▸ WORK ORDER:
Find the string "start" in the listing and report every line that has it.

____________

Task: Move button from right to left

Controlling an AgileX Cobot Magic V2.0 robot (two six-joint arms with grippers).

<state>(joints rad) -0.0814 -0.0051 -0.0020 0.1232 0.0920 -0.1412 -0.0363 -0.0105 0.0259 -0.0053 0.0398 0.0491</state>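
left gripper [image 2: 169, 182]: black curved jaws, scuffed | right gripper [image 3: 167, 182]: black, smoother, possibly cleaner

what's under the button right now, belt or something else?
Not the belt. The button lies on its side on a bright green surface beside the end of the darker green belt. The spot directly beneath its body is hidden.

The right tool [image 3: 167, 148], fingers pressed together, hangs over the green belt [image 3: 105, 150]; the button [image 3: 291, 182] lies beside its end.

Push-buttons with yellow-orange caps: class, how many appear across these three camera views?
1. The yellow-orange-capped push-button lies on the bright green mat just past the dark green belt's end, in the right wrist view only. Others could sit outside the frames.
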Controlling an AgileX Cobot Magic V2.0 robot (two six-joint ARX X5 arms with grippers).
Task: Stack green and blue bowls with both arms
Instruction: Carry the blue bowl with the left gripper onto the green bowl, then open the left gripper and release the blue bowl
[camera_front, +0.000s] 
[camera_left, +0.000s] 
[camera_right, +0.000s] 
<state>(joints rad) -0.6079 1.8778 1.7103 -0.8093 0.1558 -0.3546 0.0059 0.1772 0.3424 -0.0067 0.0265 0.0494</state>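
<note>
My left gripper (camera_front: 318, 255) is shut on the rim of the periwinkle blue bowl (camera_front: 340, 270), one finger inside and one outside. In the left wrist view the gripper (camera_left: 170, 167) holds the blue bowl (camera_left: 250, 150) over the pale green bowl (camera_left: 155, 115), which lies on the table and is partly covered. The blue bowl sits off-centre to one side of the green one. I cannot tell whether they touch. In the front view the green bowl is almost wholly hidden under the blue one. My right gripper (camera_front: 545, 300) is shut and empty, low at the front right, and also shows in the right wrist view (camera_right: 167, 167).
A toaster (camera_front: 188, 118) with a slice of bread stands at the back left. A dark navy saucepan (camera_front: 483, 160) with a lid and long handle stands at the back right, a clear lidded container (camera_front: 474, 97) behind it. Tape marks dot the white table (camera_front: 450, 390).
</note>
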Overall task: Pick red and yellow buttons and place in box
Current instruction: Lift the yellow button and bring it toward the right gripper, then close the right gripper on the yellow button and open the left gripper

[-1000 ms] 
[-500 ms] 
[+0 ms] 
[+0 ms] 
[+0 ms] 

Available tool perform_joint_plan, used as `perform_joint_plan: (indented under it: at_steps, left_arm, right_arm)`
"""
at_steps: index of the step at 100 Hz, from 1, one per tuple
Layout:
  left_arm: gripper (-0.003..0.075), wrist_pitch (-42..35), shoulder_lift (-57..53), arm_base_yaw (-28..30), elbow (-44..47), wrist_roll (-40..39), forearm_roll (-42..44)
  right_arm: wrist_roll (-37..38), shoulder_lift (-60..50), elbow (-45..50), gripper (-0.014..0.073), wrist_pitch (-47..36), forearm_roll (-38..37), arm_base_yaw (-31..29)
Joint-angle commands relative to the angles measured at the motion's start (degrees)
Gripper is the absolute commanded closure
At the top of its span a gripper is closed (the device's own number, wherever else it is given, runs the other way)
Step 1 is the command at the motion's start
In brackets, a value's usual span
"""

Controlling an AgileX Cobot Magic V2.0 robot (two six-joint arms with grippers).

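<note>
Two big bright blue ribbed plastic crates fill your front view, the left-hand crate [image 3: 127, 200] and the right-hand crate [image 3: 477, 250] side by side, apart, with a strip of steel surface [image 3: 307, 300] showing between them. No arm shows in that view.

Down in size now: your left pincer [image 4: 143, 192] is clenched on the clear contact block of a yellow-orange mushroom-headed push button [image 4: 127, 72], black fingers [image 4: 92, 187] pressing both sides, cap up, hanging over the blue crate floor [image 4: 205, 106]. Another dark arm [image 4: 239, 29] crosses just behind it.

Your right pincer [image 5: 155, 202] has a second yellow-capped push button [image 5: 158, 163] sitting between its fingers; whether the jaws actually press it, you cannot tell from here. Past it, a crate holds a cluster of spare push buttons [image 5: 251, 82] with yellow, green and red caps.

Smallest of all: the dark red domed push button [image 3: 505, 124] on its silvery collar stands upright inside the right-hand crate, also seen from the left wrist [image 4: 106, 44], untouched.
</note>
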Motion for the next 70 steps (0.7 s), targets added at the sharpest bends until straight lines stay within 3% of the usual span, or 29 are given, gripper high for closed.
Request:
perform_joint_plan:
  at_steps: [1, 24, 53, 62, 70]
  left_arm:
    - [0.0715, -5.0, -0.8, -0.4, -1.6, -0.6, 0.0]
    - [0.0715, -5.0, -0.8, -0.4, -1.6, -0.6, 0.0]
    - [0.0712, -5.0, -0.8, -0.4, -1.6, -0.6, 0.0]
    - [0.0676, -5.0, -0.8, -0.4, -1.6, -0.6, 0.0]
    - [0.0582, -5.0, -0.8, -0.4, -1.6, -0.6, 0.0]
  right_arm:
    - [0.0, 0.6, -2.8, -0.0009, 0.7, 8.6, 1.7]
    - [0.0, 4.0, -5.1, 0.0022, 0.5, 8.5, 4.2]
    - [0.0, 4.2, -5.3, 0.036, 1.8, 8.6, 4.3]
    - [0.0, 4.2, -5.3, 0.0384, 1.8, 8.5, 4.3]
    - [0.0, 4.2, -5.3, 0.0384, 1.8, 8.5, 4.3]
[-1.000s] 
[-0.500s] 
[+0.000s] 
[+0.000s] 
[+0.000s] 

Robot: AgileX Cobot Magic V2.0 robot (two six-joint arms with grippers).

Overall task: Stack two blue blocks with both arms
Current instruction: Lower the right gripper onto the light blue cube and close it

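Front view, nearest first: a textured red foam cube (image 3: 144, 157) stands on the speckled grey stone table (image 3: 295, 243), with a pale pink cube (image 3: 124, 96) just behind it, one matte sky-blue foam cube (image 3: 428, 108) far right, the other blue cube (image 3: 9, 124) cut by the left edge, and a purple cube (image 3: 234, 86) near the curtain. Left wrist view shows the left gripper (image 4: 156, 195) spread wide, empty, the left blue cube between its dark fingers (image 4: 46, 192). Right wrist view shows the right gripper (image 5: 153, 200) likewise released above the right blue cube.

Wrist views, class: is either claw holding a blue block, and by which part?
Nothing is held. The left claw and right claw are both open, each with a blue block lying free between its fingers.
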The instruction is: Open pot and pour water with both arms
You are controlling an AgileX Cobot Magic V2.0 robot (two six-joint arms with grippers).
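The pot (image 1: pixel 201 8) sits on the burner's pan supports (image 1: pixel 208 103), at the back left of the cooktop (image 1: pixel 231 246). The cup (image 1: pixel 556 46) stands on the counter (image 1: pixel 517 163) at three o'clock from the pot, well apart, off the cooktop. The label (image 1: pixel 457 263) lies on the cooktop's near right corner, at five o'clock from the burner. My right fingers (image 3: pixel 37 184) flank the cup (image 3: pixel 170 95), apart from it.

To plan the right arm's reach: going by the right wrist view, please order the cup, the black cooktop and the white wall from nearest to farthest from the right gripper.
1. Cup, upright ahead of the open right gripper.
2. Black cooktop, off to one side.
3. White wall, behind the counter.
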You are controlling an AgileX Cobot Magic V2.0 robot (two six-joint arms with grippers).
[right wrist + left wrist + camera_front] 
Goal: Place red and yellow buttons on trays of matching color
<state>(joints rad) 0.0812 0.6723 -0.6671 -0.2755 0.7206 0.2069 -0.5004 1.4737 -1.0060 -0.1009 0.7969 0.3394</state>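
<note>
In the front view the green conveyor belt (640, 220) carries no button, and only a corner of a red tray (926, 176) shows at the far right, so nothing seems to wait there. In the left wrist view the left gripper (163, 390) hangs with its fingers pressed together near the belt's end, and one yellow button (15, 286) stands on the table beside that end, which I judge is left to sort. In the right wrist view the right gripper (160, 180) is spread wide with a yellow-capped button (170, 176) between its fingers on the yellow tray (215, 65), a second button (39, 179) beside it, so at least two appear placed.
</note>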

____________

▸ PROBLEM SOLUTION:
Joint-angle commands relative to the angles measured at the motion's start (degrees)
Step 1 is the command at the motion's start

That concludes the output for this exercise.